Adding Cython to SciPy

As written on the Cython website:

Cython is an optimising static compiler for both the Python programming language and the extended Cython programming language (based on Pyrex). It makes writing C extensions for Python as easy as Python itself.

If your code currently performs a lot of loops in Python, it might benefit from compilation with Cython. This document is intended to be a very brief introduction: just enough to see how to use Cython with SciPy. Once you have your code compiling, you can learn more about how to optimize it by reviewing the Cython documentation.

There are only two things you need to do in order for SciPy compile your code with Cython:

  1. Include your code in a file with a .pyx extension rather than a .py extension. All files with a .pyx extension are automatically converted by Cython to .c files when SciPy is built.

  2. Add an extension from this .c file to the configuration of the subpackage in which your code lives. Typically, this is very easy: add a single, formulaic line to the subpackage’s setup.py file. Once added as an extension, the .c code will be compiled by your C compiler to machine code when SciPy is built.

Example

scipy.optimize._linprog_rs.py contains the implementation of the revised simplex method for scipy.optimize.linprog. The revised simplex method performs many elementary row operations on matrices, and so it was a natural candidate to be Cythonized.
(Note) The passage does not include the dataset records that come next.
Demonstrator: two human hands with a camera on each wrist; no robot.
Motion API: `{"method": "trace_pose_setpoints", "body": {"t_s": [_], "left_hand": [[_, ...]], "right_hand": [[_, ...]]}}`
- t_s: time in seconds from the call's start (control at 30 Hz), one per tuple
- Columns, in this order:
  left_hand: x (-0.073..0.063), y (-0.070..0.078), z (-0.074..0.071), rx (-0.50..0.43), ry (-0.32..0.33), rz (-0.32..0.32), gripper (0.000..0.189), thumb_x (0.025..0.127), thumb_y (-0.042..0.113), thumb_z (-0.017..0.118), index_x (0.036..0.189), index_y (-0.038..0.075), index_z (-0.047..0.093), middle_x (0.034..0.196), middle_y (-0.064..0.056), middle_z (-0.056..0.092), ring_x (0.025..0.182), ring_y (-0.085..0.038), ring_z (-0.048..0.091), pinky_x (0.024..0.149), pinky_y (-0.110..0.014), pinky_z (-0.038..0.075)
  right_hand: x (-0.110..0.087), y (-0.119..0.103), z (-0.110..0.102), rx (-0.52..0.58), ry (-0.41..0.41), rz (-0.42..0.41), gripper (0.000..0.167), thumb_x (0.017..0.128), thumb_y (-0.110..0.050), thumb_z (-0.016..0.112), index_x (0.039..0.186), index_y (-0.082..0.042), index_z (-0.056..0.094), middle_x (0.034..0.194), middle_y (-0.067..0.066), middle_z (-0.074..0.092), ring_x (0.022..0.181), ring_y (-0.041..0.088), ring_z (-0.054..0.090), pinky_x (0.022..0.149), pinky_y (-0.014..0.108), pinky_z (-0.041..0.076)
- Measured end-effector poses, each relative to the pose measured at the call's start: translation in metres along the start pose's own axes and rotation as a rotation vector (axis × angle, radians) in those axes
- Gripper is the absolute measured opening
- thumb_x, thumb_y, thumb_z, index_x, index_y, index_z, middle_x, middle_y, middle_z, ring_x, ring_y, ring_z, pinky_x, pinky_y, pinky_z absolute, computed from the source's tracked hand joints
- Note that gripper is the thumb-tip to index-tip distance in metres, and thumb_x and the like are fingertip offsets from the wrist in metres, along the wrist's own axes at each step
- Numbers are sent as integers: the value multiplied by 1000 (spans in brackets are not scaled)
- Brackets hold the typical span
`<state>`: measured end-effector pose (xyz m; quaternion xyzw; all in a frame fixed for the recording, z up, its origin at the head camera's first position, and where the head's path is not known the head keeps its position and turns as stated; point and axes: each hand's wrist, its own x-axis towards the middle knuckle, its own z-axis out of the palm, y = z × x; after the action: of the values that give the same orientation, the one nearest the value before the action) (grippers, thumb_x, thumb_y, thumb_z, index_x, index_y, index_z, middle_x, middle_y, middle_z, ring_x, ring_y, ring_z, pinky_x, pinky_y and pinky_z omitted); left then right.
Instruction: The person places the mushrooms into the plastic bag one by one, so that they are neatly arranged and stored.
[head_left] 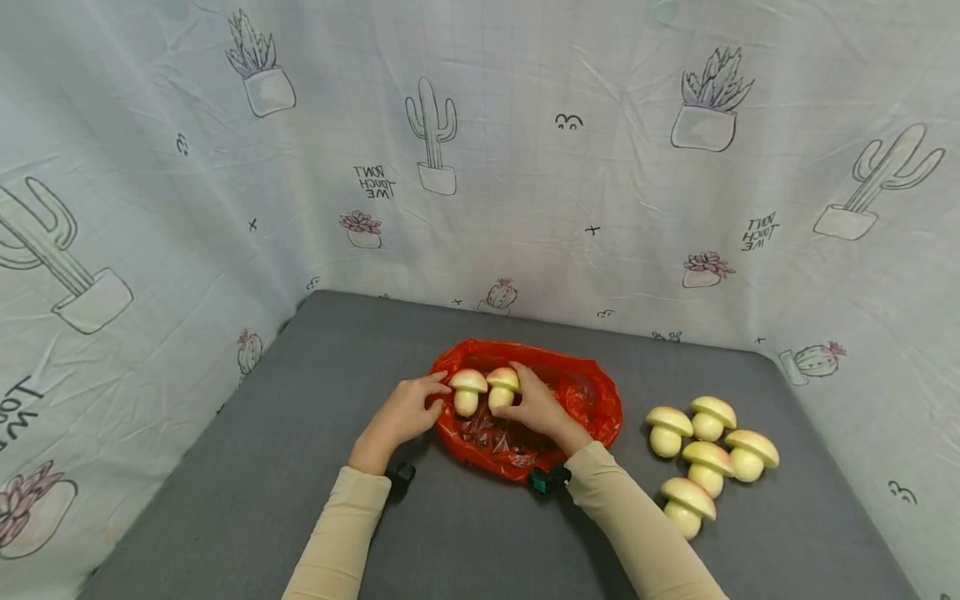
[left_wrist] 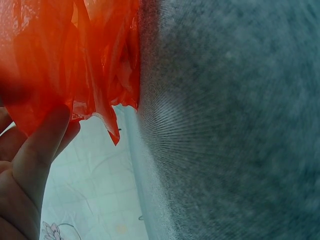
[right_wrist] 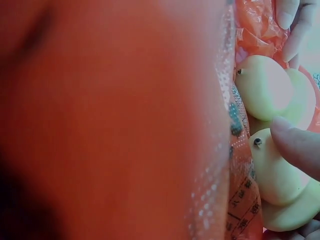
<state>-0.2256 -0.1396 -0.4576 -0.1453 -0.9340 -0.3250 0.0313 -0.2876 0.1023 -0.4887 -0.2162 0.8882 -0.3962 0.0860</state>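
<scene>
A red plastic bag (head_left: 517, 468) lies with its mouth spread wide on the grey table. Inside it, toward the left, two mushroom-shaped pieces with pale stems and yellow-pink caps are side by side: a left mushroom (head_left: 467, 402) and a right mushroom (head_left: 502, 397). My right hand (head_left: 534, 403) holds the right mushroom between thumb and fingers; in the right wrist view its thumb (right_wrist: 297, 147) lies against the pale stem. My left hand (head_left: 408, 410) pinches the bag's left rim, its thumb (left_wrist: 42, 145) over the red film in the left wrist view.
Several more mushrooms (head_left: 705, 463) stand in a group on the table to the right of the bag. A white cloth (head_left: 510, 150) printed with cacti hangs around the back and sides of the grey table (head_left: 300, 467).
</scene>
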Motion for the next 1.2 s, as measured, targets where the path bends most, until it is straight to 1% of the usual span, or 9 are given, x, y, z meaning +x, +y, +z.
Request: {"method": "trace_pose_setpoints", "body": {"t_s": [0.2,0.23,0.37,0.5,0.63,0.7,0.77,0.93,1.2], "left_hand": [[-1,0,0,-14,8,12,33,83,2,57,113,-2,68,137,-16,53,47,-7,21,50,-25,27],[-1,0,0,0,18,23,32,82,3,57,112,-2,68,135,-17,54,48,-7,28,51,-24,29],[-1,0,0,1,26,27,32,82,3,57,111,-3,68,134,-18,55,54,-14,40,53,-26,32],[0,-1,1,12,21,11,31,83,3,58,111,-2,69,135,-15,55,72,-19,56,60,-27,37],[1,-2,1,22,9,-2,30,84,4,59,113,0,69,136,-13,54,64,-13,50,58,-26,35],[1,-3,1,11,-1,-9,31,84,4,58,114,0,68,137,-13,53,52,-10,33,53,-26,31],[0,-2,0,10,-6,-14,32,84,4,58,114,1,68,138,-12,53,49,-8,25,51,-25,29],[-1,0,0,3,-2,-16,33,83,3,57,114,1,68,139,-12,52,47,-7,20,49,-23,28],[-1,0,0,-6,-8,-13,33,83,2,57,115,0,68,139,-13,52,46,-7,19,48,-23,27]], "right_hand": [[-1,1,-1,8,4,34,93,77,-32,78,147,2,26,147,21,35,133,37,37,106,52,33],[-1,1,-1,12,5,37,94,77,-32,78,147,2,26,147,21,35,133,37,37,106,52,33],[-2,0,-3,11,16,36,94,76,-33,78,146,3,27,147,21,36,133,37,37,106,51,33],[-4,-2,-6,1,24,30,94,76,-34,78,146,2,28,147,21,36,134,36,37,107,51,32],[-8,-3,-10,1,43,25,93,74,-34,79,146,-1,31,148,19,37,135,35,35,107,51,31],[-11,-3,-13,19,47,23,91,75,-33,79,146,-1,31,148,18,37,136,34,35,107,51,31],[-14,-3,-16,58,43,28,91,75,-30,79,146,-2,31,148,17,37,136,33,35,108,50,31],[-22,-4,-25,151,44,30,88,77,-26,79,146,-4,29,148,17,37,136,33,36,108,48,32],[-36,-9,-43,177,58,-10,82,80,-18,75,146,-2,29,147,20,37,137,34,34,110,49,28]]}}
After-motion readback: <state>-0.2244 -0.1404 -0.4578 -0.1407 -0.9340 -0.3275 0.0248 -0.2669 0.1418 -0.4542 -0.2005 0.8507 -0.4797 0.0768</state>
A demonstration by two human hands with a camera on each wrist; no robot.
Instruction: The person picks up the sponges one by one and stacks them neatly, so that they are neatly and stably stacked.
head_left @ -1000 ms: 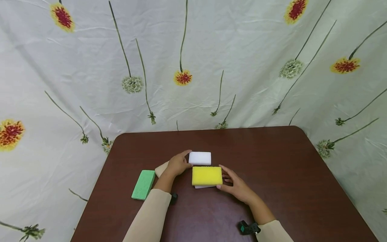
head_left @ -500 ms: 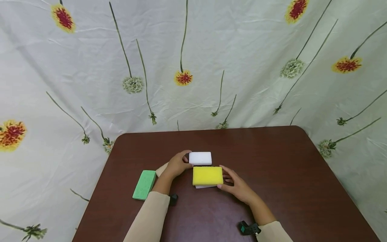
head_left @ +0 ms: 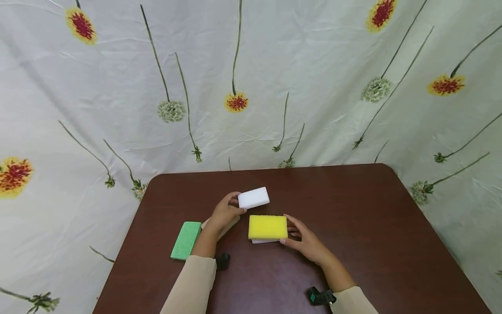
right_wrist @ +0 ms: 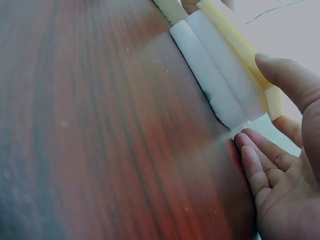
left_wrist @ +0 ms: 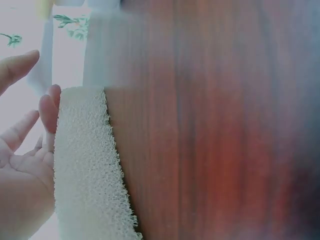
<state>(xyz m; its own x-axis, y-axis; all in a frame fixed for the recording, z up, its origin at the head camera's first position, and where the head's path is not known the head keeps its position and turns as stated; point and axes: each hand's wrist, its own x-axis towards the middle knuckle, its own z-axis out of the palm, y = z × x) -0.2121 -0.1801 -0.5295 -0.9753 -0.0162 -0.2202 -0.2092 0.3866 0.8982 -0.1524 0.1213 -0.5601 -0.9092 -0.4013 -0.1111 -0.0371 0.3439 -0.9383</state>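
Note:
In the head view my left hand (head_left: pixel 224 214) grips the left end of a white sponge (head_left: pixel 254 198), which is tilted with its right end farther back. A beige sponge (left_wrist: pixel 90 165) lies partly under my left forearm, its porous side large in the left wrist view. My right hand (head_left: pixel 310 246) holds the right end of a yellow sponge (head_left: pixel 268 226), thumb at the near corner and index finger at the far one. Beneath the yellow sponge are stacked white sponges (right_wrist: pixel 205 75), seen edge-on in the right wrist view. My other right fingers are bent beside the stack.
A green sponge (head_left: pixel 186 240) lies left of the left forearm, close to the beige one. Everything stands on a dark reddish-brown table (head_left: pixel 353 209) with rounded far corners. Behind it hangs a white cloth (head_left: pixel 321 56) printed with flowers.
My left hand has drawn the white sponge slightly left and farther back, away from the yellow one, and turned it askew. My right hand and the yellow sponge stay put.

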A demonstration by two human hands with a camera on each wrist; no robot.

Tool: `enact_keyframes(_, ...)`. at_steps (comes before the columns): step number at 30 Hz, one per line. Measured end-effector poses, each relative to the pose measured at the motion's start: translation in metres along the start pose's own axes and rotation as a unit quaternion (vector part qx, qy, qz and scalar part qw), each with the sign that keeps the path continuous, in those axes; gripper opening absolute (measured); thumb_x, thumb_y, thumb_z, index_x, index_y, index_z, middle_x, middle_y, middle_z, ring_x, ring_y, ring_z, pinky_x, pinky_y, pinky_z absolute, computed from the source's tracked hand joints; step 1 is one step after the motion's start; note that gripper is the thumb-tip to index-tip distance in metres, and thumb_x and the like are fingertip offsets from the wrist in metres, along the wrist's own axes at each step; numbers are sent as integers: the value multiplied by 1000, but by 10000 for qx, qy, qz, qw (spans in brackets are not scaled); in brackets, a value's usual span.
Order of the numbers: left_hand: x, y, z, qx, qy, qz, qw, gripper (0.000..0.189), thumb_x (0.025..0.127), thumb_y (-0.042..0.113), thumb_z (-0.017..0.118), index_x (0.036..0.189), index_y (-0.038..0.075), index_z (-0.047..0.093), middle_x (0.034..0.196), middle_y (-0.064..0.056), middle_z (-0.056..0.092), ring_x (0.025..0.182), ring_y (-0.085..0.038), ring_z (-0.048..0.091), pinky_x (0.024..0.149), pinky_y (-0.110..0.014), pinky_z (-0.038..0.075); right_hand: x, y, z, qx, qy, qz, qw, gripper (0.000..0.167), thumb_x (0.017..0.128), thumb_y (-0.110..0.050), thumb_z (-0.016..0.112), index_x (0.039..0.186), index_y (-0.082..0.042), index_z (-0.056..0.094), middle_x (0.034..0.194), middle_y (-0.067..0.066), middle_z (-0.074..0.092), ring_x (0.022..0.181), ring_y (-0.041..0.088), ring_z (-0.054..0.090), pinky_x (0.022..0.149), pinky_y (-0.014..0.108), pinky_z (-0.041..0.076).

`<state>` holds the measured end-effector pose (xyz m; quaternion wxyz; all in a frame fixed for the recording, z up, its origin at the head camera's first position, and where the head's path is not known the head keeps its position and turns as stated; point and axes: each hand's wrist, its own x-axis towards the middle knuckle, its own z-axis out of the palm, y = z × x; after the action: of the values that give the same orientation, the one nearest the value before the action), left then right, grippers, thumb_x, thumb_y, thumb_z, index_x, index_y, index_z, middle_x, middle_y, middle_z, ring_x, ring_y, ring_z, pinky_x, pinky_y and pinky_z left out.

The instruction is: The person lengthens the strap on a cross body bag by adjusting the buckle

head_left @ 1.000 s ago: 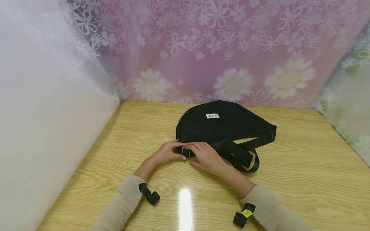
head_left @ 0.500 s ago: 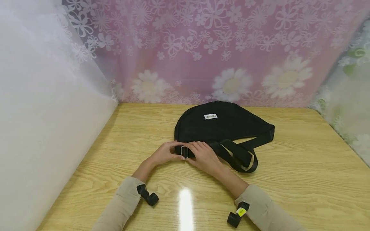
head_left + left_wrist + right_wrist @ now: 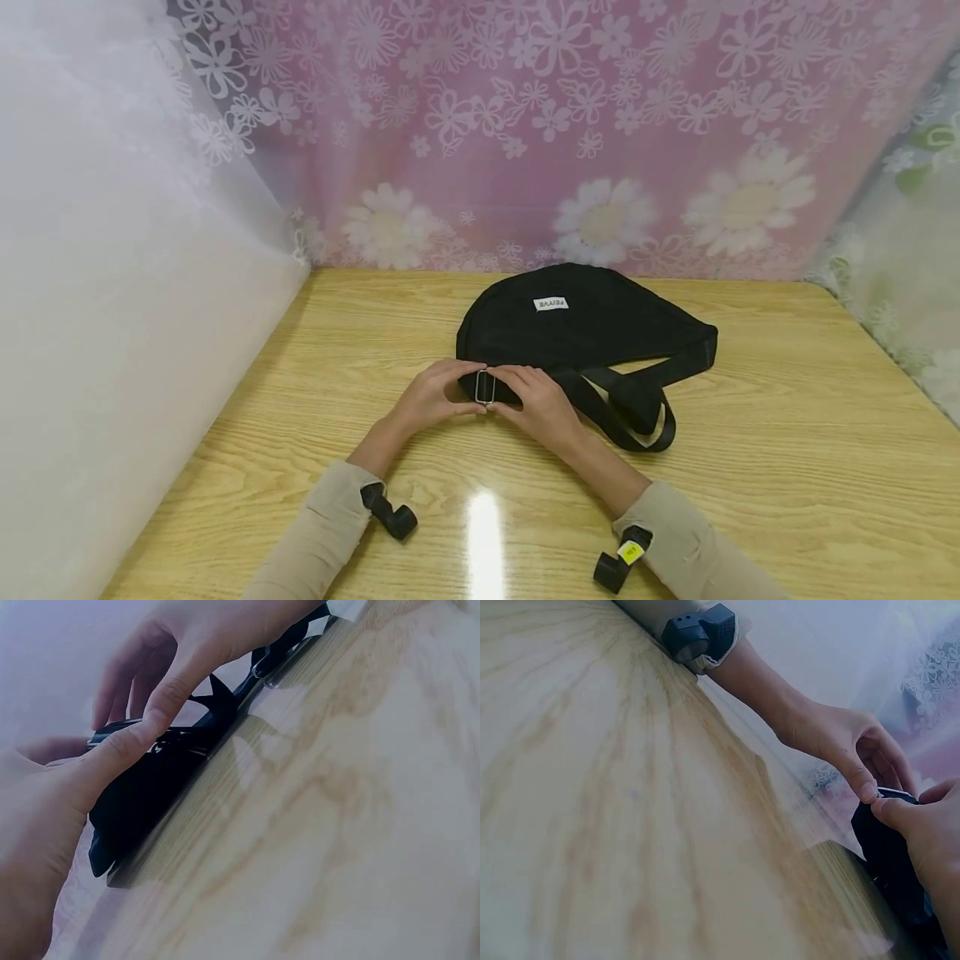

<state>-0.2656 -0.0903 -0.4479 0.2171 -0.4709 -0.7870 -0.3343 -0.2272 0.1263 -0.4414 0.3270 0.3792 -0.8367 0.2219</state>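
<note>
A black bag (image 3: 592, 333) with a small white label (image 3: 551, 304) lies flat on the table, its strap (image 3: 660, 444) looped along the near side. At the strap's left part is a rectangular metal slide buckle (image 3: 477, 387). My left hand (image 3: 427, 398) pinches the buckle's left side, thumb at the near end and fingers at the far end. The right hand (image 3: 543, 410) pinches it the same way from the right. In the left wrist view, the thumbs meet at the buckle's near edge, raised above the wood. Fingers partly hide the strap under them.
The wood-grain table (image 3: 360, 533) extends around the bag. A pink flowered curtain (image 3: 465, 150) hangs behind it, with a pale sheet (image 3: 150, 275) on the left and a flowered one (image 3: 915, 250) on the right. Small black devices (image 3: 401, 521) sit on both sleeve cuffs.
Both hands have lifted the buckle slightly and tilted it more upright. My right fingers have shifted to its edge. The strap loop has shifted a little; the bag body stays put.
</note>
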Motion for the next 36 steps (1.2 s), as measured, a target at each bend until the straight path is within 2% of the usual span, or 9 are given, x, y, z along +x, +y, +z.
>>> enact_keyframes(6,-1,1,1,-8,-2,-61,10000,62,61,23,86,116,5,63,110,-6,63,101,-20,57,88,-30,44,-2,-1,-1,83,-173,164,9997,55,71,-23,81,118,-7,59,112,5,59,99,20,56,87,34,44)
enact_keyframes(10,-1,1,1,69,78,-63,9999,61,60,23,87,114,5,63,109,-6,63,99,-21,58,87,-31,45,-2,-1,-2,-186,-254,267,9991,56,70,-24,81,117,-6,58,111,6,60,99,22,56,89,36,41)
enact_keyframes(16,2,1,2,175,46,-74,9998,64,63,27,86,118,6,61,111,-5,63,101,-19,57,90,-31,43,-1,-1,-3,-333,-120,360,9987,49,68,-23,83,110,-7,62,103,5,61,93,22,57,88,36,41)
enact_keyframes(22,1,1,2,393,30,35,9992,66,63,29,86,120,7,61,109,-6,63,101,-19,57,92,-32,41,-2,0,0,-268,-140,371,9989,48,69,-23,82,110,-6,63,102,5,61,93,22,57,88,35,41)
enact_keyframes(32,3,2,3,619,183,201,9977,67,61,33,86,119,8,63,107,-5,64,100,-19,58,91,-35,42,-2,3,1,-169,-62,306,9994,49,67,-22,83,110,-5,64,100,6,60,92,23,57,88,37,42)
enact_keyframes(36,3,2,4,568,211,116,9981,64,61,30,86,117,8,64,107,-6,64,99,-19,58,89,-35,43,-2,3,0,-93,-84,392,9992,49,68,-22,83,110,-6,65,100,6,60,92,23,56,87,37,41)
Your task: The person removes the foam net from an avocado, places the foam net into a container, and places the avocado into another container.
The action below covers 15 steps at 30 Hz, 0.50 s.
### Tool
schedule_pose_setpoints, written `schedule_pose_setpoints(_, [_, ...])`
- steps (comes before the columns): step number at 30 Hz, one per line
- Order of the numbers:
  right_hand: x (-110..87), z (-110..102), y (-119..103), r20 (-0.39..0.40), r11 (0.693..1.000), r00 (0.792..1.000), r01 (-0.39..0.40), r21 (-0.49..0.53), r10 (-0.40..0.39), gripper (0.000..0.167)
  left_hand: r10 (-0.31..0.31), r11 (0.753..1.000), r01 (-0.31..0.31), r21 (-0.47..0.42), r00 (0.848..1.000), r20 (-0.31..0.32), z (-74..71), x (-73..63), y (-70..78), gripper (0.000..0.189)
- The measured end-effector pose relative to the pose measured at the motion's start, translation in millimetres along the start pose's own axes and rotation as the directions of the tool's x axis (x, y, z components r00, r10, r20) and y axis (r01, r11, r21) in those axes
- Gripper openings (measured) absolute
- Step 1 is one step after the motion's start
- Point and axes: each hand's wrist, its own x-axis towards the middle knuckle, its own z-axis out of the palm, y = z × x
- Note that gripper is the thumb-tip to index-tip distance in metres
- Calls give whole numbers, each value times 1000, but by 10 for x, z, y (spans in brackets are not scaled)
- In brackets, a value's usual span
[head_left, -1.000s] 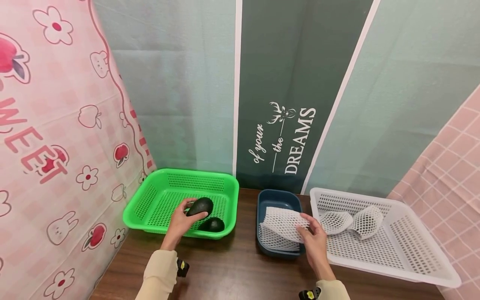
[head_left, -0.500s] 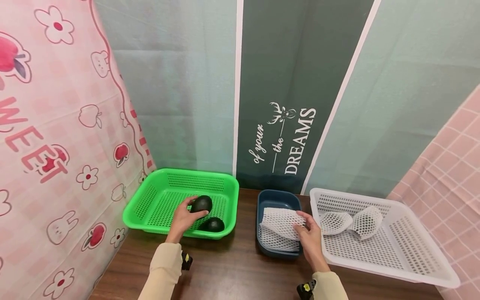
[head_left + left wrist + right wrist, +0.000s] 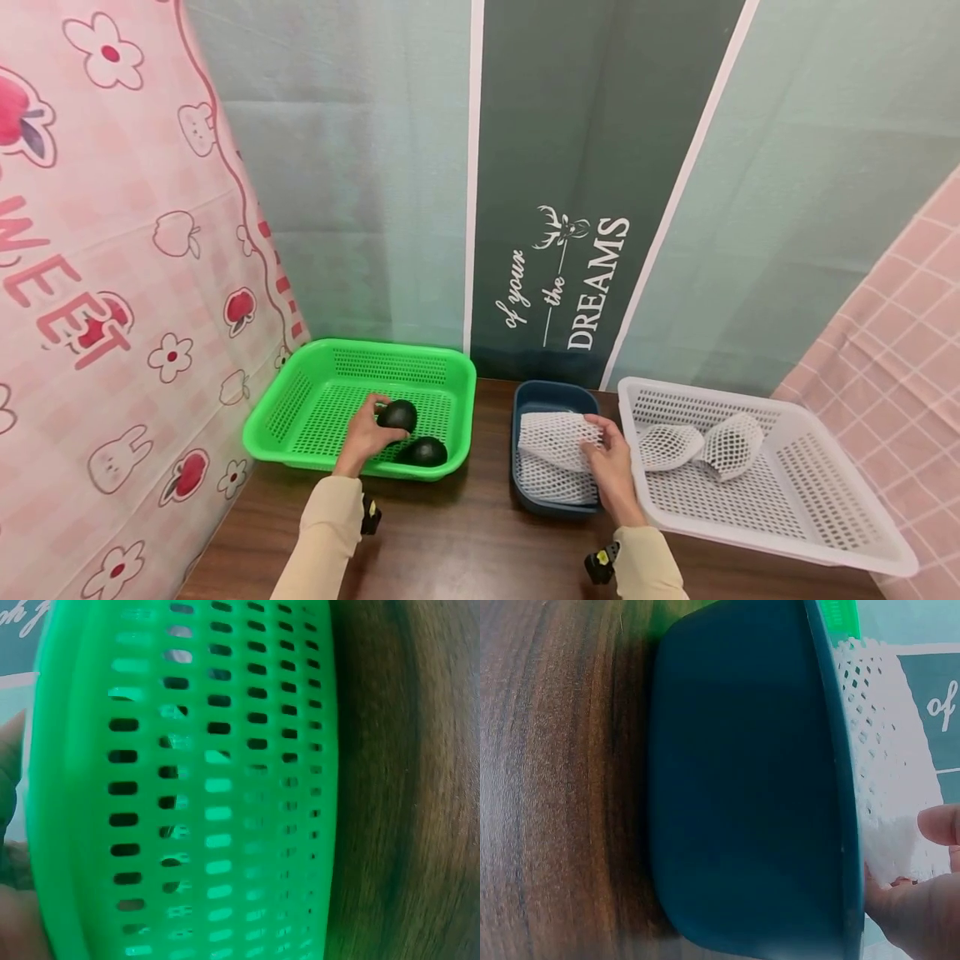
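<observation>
In the head view my left hand (image 3: 367, 432) grips a dark avocado (image 3: 397, 417) inside the green basket (image 3: 258, 425). A second avocado (image 3: 424, 452) lies just in front of it, near the basket's front wall. My right hand (image 3: 611, 462) pinches the right end of a white foam net sleeve (image 3: 555, 437) over the dark blue bin (image 3: 525, 500). More white netting (image 3: 558, 483) lies in the bin beneath it. The right wrist view shows the thumb (image 3: 937, 825) on the sleeve's end; the left wrist view is mostly filled by the basket wall (image 3: 195, 787).
To the right stands a white basket (image 3: 840, 500) holding two net-wrapped pieces, a left one (image 3: 670, 447) and a right one (image 3: 733, 447). All containers rest on a brown wooden table (image 3: 480, 542). A fabric backdrop (image 3: 375, 208) rises right behind them.
My left hand has lowered the avocado slightly, leftward and deeper into the green basket. My right hand has shifted a little left with the foam net sleeve.
</observation>
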Motion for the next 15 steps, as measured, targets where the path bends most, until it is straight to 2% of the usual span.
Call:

Note that scipy/optimize/_linprog_rs.py imports the BGLU and LU classes from ._bglu_dense exactly as if they were regular Python classes. But they’re not. BGLU and LU are Cython classes defined in /scipy/optimize/_bglu_dense.pyx. There is nothing about the way they are imported or used that suggests that they are written in Cython; the only way so far that we can tell they are Cython classes is that they are defined in a file with a .pyx extension.

Even in /scipy/optimize/_bglu_dense.pyx, most of the code resembles Python. The most notable differences are the presence of cimport, cdef, and Cython decorators. None of these are strictly necessary. Without them, the pure Python code can still be compiled by Cython. The Cython language extensions are *just* tweaks to improve performance. This .pyx file is automatically converted to a .c file by Cython when SciPy is built.

The only thing left is to add an extension from this .c file using numpy.distutils. This takes just a single line in scipy/optimize/setup.py: config.add_extension('_bglu_dense', sources=['_bglu_dense.c']), _bglu_dense.c is the source and _bglu_dense is the name of the extension (for consistency). When SciPy is built, _bglu_dense.c will be compiled to machine code, and we will be able to import the LU and BGLU classes from the extension _bglu_dense.

Exercise

See a video run-through of this exercise: Cythonizing SciPy Code

  1. Update Cython and create a new branch (e.g., git checkout -b cython_test) in which to make some experimental changes to SciPy

  2. Add some simple Python code in a .py file in the /scipy/optimize directory, say /scipy/optimize/mypython.py. For example:

    def myfun():
        i = 1
        while i < 10000000:
            i += 1
        return i
    
  3. Let’s see how long this pure-Python loop takes so we can compare the performance of Cython. For example, in an IPython console in Spyder:

    from scipy.optimize.mypython import myfun
    %timeit myfun()
    

    I get something like:

    715 ms ± 10.7 ms per loop
    
  4. Save your .py file to a .pyx file, e.g. mycython.pyx.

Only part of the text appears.